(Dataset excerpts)
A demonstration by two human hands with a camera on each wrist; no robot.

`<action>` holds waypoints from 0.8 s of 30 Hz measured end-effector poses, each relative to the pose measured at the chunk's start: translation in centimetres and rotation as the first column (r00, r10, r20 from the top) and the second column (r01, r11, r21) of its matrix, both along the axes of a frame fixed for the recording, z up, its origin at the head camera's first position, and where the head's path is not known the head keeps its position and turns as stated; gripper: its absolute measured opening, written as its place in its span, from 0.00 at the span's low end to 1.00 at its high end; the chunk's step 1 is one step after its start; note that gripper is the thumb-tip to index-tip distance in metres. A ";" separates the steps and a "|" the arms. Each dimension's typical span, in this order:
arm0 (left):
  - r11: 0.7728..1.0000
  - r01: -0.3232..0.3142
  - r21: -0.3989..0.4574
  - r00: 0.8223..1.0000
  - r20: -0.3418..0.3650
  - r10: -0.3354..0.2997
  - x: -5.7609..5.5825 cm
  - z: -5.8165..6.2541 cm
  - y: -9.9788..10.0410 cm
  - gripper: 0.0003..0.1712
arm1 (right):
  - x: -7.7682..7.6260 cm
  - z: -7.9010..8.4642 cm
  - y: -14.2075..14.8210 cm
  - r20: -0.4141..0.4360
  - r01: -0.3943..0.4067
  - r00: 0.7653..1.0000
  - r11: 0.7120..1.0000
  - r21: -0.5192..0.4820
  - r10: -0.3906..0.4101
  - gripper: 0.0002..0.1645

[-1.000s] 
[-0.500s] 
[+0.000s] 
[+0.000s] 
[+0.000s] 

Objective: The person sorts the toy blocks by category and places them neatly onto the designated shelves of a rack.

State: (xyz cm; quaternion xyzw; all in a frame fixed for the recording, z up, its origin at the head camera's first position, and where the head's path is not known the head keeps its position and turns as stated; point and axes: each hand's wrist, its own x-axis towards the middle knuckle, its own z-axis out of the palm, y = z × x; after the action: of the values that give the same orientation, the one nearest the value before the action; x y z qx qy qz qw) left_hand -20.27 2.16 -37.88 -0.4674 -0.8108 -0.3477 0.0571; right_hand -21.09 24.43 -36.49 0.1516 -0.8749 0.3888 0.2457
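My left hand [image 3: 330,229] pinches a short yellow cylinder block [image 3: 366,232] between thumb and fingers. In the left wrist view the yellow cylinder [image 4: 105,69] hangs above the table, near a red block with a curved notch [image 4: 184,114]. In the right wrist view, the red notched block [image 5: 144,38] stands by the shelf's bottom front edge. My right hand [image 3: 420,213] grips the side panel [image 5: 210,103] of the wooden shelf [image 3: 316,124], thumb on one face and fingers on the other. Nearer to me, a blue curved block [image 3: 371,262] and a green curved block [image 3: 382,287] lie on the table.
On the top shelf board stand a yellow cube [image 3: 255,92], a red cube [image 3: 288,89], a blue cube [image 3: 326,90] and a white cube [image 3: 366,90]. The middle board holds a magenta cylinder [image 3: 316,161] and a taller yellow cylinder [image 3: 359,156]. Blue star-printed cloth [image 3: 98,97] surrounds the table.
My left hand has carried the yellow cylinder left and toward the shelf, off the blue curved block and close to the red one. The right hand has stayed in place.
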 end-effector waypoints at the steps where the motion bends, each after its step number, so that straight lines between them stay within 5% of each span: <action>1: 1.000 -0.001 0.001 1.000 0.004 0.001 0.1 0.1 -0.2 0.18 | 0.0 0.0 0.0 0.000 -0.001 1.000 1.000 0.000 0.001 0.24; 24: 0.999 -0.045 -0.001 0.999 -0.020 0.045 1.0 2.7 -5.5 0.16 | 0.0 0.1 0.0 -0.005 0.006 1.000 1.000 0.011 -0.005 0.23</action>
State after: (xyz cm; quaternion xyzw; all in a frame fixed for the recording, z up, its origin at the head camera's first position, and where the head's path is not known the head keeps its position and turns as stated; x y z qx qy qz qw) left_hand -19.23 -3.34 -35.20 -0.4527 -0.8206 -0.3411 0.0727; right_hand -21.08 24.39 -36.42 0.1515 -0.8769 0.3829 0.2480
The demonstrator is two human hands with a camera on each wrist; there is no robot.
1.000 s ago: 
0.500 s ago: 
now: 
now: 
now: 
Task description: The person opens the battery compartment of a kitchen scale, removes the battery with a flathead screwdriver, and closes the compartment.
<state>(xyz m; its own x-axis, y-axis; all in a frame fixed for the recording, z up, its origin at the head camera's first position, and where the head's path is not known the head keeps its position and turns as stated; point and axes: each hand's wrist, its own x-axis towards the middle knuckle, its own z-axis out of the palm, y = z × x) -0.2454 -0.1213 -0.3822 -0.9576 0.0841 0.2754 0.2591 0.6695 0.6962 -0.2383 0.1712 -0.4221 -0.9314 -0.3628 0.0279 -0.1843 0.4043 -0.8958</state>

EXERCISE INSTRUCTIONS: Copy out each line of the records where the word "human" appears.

FINISHED TASK:
A demonstration by two human hands with a camera on each wrist; no robot.
The demonstrator is two human hands with a camera on each wrist; there is no robot.

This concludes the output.